■ Instructions to follow: Pull every line containing "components" from the listing.

■ Information supplied:
┏━━
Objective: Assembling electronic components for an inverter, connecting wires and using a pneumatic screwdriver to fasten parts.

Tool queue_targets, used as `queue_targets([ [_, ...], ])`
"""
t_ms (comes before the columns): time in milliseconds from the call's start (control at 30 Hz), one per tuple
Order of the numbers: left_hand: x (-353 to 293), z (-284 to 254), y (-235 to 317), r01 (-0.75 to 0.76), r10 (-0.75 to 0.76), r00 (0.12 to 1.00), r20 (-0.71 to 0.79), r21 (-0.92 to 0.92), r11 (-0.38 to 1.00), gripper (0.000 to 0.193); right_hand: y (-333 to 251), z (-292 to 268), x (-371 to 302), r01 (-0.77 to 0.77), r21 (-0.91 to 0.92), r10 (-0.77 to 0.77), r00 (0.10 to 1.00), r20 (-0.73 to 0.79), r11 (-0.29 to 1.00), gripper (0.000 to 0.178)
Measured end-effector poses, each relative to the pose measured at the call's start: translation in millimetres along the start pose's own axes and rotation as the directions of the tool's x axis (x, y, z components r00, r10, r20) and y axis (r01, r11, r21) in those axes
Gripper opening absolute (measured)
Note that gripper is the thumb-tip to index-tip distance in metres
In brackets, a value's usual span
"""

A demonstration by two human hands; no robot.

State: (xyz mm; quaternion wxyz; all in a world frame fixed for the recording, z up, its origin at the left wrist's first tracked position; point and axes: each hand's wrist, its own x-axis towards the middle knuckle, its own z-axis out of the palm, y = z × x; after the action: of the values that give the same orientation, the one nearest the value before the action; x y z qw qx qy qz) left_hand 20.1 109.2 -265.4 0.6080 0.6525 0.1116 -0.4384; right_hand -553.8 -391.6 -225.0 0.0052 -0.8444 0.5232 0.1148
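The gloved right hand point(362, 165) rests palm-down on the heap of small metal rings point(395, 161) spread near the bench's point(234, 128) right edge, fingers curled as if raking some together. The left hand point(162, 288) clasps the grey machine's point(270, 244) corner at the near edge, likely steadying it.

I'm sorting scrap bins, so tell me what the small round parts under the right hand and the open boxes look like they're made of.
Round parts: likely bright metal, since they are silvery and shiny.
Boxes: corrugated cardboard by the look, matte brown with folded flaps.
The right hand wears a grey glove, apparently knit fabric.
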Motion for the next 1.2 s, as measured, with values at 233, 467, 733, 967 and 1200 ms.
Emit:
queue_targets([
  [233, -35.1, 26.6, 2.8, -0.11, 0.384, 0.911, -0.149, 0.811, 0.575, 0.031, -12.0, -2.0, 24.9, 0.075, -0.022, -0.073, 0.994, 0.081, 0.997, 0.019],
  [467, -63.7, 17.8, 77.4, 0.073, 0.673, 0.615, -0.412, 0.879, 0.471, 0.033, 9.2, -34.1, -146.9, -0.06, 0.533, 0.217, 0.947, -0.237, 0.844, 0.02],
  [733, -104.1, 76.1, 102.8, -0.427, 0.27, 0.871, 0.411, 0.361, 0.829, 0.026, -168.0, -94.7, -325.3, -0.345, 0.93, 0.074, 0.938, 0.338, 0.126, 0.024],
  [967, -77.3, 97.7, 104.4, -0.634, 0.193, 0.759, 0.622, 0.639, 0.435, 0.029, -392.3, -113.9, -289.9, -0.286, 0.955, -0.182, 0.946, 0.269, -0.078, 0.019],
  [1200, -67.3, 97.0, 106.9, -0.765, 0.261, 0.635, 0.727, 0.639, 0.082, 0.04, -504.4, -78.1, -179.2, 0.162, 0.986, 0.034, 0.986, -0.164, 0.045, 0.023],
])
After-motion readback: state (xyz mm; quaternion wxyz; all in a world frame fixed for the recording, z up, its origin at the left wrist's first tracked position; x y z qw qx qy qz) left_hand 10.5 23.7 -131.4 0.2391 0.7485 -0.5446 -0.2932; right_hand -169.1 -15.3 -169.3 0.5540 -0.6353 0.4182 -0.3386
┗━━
■ Written answer:
Objective: Assembling electronic components for an inverter, connecting wires and using a pneumatic screwdriver to fasten parts.
Measured end-effector poses, each relative to the pose measured at the call's start: translation in millimetres along the start pose's own axes and rotation as the directions of the tool's x axis (x, y, z components r00, r10, r20) and y axis (r01, r11, r21) in those axes

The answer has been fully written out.